Anfang 1979 reisten wöchentlich rund 1000 Exilkubaner auf die Insel, darunter viele, die ihre todkranken Eltern oder hochbetagten Großeltern noch einmal sehen wollten. Eine Frau aus Miami versetzte den Familienschmuck und borgte 1000 Dollar, um zweimal ihre kranke Mutter besuchen zu können. Die Exilkubaner, früher als gusanos (Würmer) bezeichnet, nannte man nun mariposas (Schmetterlinge). Ein neues, besseres Verhältnis zu ihnen bahnte sich an.

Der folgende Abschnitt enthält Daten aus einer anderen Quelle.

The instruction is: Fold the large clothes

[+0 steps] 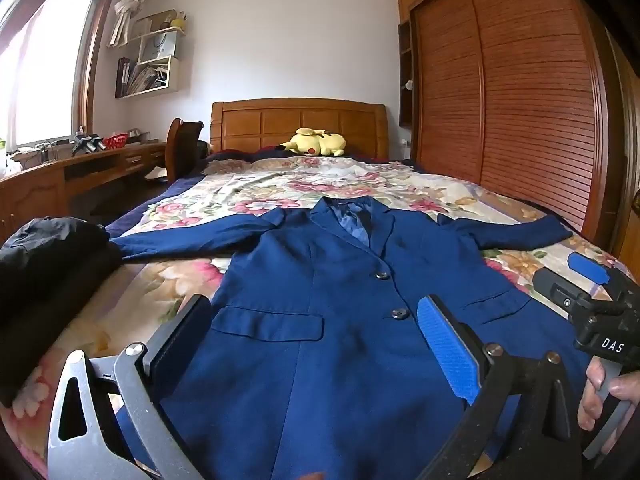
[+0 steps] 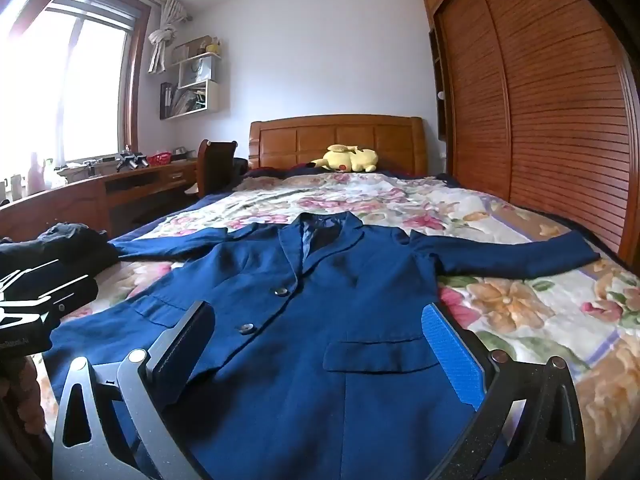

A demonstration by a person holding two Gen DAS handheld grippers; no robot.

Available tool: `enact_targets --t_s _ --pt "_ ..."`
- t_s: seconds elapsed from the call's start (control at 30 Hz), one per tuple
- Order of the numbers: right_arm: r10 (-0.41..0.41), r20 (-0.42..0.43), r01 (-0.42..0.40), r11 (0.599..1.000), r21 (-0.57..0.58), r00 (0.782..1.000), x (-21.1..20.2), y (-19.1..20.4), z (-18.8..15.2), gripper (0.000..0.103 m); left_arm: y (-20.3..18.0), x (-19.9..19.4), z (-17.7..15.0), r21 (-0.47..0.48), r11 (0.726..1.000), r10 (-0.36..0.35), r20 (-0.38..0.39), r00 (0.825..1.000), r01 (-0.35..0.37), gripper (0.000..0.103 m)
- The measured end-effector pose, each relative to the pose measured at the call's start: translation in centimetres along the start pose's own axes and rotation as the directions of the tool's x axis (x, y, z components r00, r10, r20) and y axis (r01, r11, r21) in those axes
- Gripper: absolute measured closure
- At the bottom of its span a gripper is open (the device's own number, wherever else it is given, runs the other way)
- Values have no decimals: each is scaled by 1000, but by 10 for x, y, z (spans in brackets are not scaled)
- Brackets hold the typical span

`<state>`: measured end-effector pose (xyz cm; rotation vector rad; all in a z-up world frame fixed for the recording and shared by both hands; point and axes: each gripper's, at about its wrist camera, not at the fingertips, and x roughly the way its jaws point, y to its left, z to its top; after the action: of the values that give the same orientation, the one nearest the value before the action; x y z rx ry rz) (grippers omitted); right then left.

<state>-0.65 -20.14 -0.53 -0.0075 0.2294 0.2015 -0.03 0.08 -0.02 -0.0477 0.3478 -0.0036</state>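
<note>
the blue jacket (image 1: 340,312) lies flat, front up, on the floral bed (image 1: 168,280), sleeves spread left and right, collar toward the far headboard. left tongs (image 1: 316,344) hang open over its near hem, gripping nothing; right tongs (image 2: 320,348) likewise open above the right pocket. dark clothes (image 1: 44,276) sit at the left edge; a yellow plush (image 1: 314,142) lies far.
</note>
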Motion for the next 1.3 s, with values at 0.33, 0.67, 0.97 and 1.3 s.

Jeder, der nach Kuba kam, brachte Geschenke mit: Radios, Tonbandgeräte und vor allem Kleidung. Oft kehrten die Besucher nur mit dem, was sie am Leibe trugen, nach Miami zurück. Koffer und Taschen waren leer: Den Inhalt ihres Gepäcks (Höchstgrenze 20 Kilo) hatten sie der dankbaren Verwandtschaft geschenkt. Eine Reise in die Heimat verlangte auch sonst ihren Preis, denn jeder Exilkubaner mußte 850 Dollar für Aufenthalt und Verpflegung in einem Hotel bezahlen, auch wenn er bei Verwandten wohnte. Die Zeit freizügiger Gaben war jedoch von kurzer Dauer.

Im Mai beschloß Castros Regierung, daß es mit sofortiger Wirkung verboten sei, den Verwandten weiterhin Geschenke mitzubringen, es sei denn, sie stammten aus dem „Dollar Shop", der eigens dafür im ehemaligen Sears' Department Store in Havanna eingerichtet wurde. Die Preise waren astronomisch: 650 Dollar für eine Armbanduhr, 300 für ein einfaches Radio, 80 für einen Haartrockner und 13 für eine etwa 300 Gramm schwere Dose Kakao. Einige Exilkubaner stornierten wütend ihre Flüge, aber viele schienen bereit zu sein, diese Preise zu bezahlen.

Aus informierten Kreisen hört man, daß die kubanische Regierung zu dieser Maßnahme gezwungen war, weil sich ihre treuesten Anhänger beklagt hatten: Nach deren Meinung erhielten die meisten Geschenke gerade jene Kubaner, die die Revolution am wenigsten unterstützt hatten, während ergebene Parteimitglieder, die jede Verbindung zu ihren in der Emigration lebenden Verwandten abgebrochen hatten, überhaupt keine Mitbringsel bekamen. Viele Exilkubaner, die die Insel nach Jahren zum ersten Mal wiedersahen, kamen zu dem gleichen Schluß wie Fabricio: Das kommunistische Regime sorge dafür, daß jeder genug Kleidung und Lebensmittel habe, aber der Lebensstil sei bei weitem nicht mit dem der Vereinigten Staaten oder Westeuropas zu vergleichen.

Die kubanischen Kommunisten haben auch eine Erklärung dafür: Sie behaupten, die USA hielten Kuba durch die Aufrechterhaltung des Wirtschaftsboykotts absichtlich arm. Doch das könnte sich in Zukunft ändern - durch die Exilkubaner, die sich in der Vergangenheit zwar am heftigsten gegen die Beendigung des Boykotts gewehrt, jetzt aber ihre Haltung geändert haben: Nach Schätzungen werden allein im Jahr 1979 150 Millionen Dollar durch sie in die kubanische Wirtschaft fließen.